People / Bristol Breakfasts
Breakfast With Bristol24/7: Catherine Johnson
Leigh Woods writer Catherine Johnson wrote the global smash hit film and musical Mamma Mia, which comes to the Bristol Hippodrome from March 25 to May 7. Steve Wright meets her for an almond croissant.
“I was working in a record shop in Yate during the ABBA years. To me at the time, they were just an embarrassing band for middle-aged people. Most of my friends felt the same – apart from one kid, who insisted that these were incredible pop songs with much more to them than we realised. He turned out to be right.”
Writer Catherine Johnson sits opposite me in one of Clifton Village’s more compact and bijou cafes, recalling the origins of the most extraordinary event of her professional life – penning the script to the globe-straddling ABBA-based musical and later film, Mamma Mia!.

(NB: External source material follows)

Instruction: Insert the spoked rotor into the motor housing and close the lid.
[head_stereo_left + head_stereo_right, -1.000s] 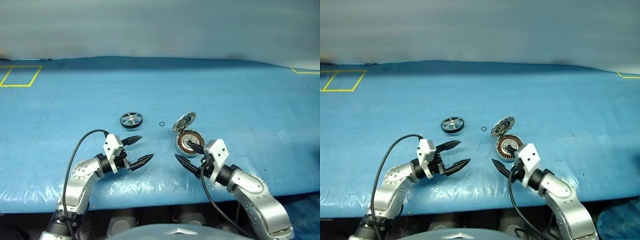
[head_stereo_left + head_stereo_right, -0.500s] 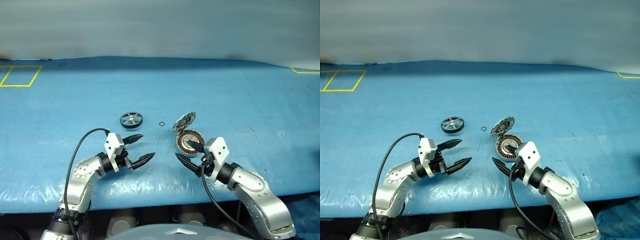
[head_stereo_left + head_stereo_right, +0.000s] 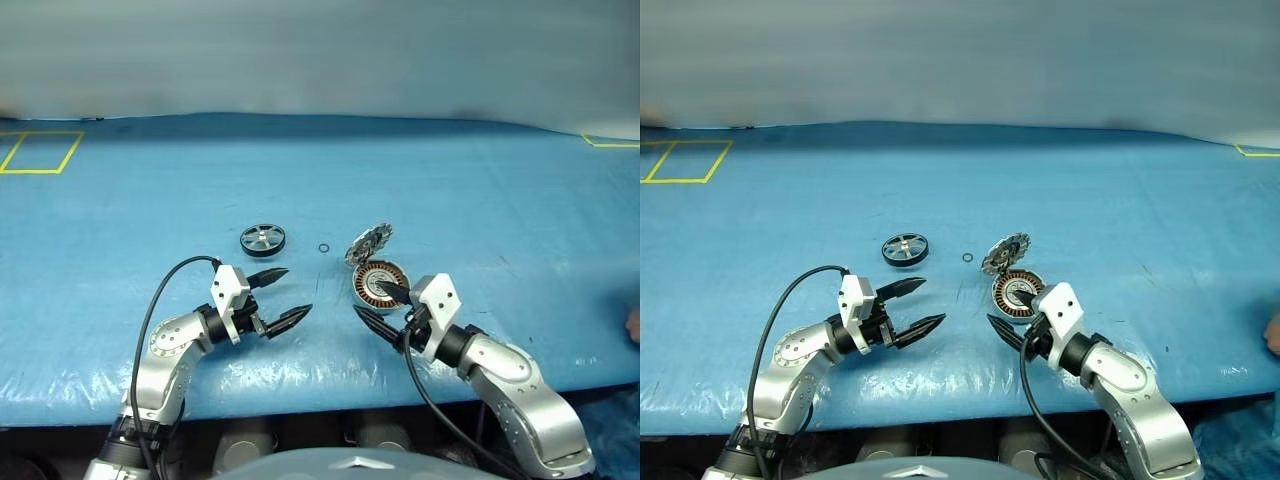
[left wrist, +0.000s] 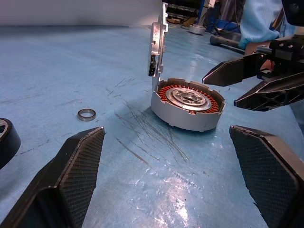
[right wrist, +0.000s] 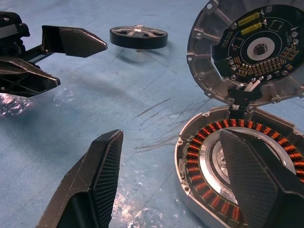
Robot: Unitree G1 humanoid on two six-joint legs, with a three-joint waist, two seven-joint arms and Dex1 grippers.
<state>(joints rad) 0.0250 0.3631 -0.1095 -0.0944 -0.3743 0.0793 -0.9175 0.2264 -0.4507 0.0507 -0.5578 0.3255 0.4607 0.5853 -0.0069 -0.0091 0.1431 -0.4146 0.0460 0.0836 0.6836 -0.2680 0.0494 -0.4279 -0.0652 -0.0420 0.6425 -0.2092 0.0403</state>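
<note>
The blue table (image 3: 480, 180) carries my motor housing (image 3: 378, 280) near its front edge, lid (image 3: 368, 243) standing open. My left pincer (image 3: 284, 296) and right pincer (image 3: 377, 305) hover released, empty. The spoked rotor (image 3: 262, 239) lies left, a tiny ring (image 3: 323, 249) between.

Blue-covered table (image 3: 480, 180). On it: spoked rotor (image 3: 262, 239) at ten o'clock from the motor housing (image 3: 379, 281), lid (image 3: 368, 243) upright at its twelve; small ring (image 3: 323, 248) between; yellow tape square (image 3: 40, 152) far left.
</note>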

The ‘jukebox musical’, which uses the Swedish foursome’s back catalogue as basis for a hilarious, heartwarming tale of love and parenthood, returns to the Hippodrome this month, just over eight years after its first visit there. And Catherine’s feeling…? “Very excited – it’s always fun to have my own work on in Bristol. And it’s particularly glorious to have this piece home.”
Catherine started with the ABBA back catalogue, and wrote her story around it. “Judy Craymer, the producer, wanted to do a musical based around the ABBA songs. Most people told her it was a mad idea, and I went along to the first meeting in two minds – but by the end I didn’t want anyone else to do it.” Was she already an ABBA fan? “Not really. But I’ve always been really into music, and if I could have chosen any career I’d have been Julie Burchill.”
She was, at the time, a Hotwells single mum and aspiring playwright. “Friends and I used to drop the kids off at Hotwells Primary and go to the Hope Centre for what we laughingly called ‘aerobics’. We used to make the teacher put ABBA Gold on so we could bust some moves. So when the ABBA job came up, my first thought was, ‘I can’t wait to tell the girls’ – I had no idea that it would go where it has.”
After an early childhood in Cornwall, Catherine grew up in Wickwar, a small town near Yate. A bucolic childhood? “Well, it wasn’t Cider with Rosie. The main entertainment was sitting on the pub windowsill, waiting for the landlord to chase us away. I used to have to walk miles to do anything – to Wotton for the disco, Yate for the shops. But there was a sense of humour that I found entertaining – scary older ladies that would stand outside their houses and say, ‘I know what you’ve been up to, Catherine Johnson’ and laugh at themselves as you scampered home thinking, ‘shit, do they?’”
Catherine moved onto Yate and then, after the breakdown of her marriage, to Bristol and, before long, Mamma Mia! – alongside various early productions for Bristol Old Vic. How did she envision her future at the time? “I never lost the desire to be a writer. When the time came to sort my life out, I gave myself a year to make it as a writer, or I’d go to Filton Tech and study something useful. That was the year I wrote Rag Doll [her first Old Vic production] and things started happening.”
She considered leaving Bristol when the children grew up and left home – but hasn’t felt the need to do so. “I have friend and family here. I love going up to London, but this is home.” She now lives in semi-rural splendour in Leigh Woods. “It’s an idyllic place to live. If ever I’m feeling stressed, I head for the woods.”
She’s not, now, as involved as she once was in the city’s theatrical life. “I don’t go and see shows as regularly as I used to. The Wardrobe Theatre is very interesting, though, and I love the pub theatre you get there and at the Alma Tavern. But my heart is with the Old Vic, it’s where I learned my trade. I feel emotionally invested in what happens there – I want it to be a place where all of Bristol feels they can go and have a good time.” And does she feel it’s doing that? “I don’t know enough about it these days. I’d be very excited to work there again, let’s put it like that.”
Remaining ambitions? “I’d like to write a novel now. I see myself scribbling a novel while I sit in the window watching the runners go past into the woods. I have three ideas: one inspired by the woods, another by Weston super Mare, the third by Hotwells. I just need to get started.”
Bagsy the first interview when the novel goes huge? “Sure! But don’t hold your breath…”
Steve Wright met Catherine Johnson at The Farm, 12 King’s Rd, Clifton Village.